Prompt
For each line below that includes the word "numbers", make a copy.

Data

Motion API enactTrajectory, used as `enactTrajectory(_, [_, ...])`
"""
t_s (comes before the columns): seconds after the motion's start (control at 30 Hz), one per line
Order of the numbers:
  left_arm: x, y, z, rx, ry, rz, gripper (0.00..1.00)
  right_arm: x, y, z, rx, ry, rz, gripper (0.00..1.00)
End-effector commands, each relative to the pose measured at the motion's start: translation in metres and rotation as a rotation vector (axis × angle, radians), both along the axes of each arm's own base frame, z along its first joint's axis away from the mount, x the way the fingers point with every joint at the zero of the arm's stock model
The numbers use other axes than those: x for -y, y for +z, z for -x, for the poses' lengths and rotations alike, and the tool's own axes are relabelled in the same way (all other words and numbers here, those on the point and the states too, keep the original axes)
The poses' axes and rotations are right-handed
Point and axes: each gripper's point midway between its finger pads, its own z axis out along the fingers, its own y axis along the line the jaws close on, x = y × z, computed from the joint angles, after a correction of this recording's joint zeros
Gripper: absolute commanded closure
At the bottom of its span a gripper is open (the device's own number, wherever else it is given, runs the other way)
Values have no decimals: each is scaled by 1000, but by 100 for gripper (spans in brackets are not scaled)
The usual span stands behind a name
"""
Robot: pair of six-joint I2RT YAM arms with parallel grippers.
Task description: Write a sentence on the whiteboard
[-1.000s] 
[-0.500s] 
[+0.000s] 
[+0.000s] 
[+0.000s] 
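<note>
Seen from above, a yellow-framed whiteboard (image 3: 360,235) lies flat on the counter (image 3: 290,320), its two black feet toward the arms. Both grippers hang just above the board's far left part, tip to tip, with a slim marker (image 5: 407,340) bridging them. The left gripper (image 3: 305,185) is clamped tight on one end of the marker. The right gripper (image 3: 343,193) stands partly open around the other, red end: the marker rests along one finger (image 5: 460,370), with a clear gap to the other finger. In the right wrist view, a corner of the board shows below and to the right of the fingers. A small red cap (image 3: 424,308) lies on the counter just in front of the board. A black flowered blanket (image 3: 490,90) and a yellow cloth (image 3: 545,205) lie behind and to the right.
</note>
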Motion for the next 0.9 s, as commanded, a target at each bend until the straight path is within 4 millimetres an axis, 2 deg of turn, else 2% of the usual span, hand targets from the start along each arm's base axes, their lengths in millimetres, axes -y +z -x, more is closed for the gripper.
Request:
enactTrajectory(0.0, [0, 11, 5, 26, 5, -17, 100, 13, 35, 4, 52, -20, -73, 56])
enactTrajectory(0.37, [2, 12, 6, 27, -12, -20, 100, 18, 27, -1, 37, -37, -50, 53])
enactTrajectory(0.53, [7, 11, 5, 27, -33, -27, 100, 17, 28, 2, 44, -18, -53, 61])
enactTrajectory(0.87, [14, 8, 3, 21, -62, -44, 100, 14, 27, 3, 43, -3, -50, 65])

Task output
Order of the numbers:
The numbers use other axes than those: x for -y, y for +z, z for -x, for the poses' lengths and rotations alike, and the tool's own axes are relabelled in the same way (all other words and numbers here, those on the point and the states too, keep the original axes)

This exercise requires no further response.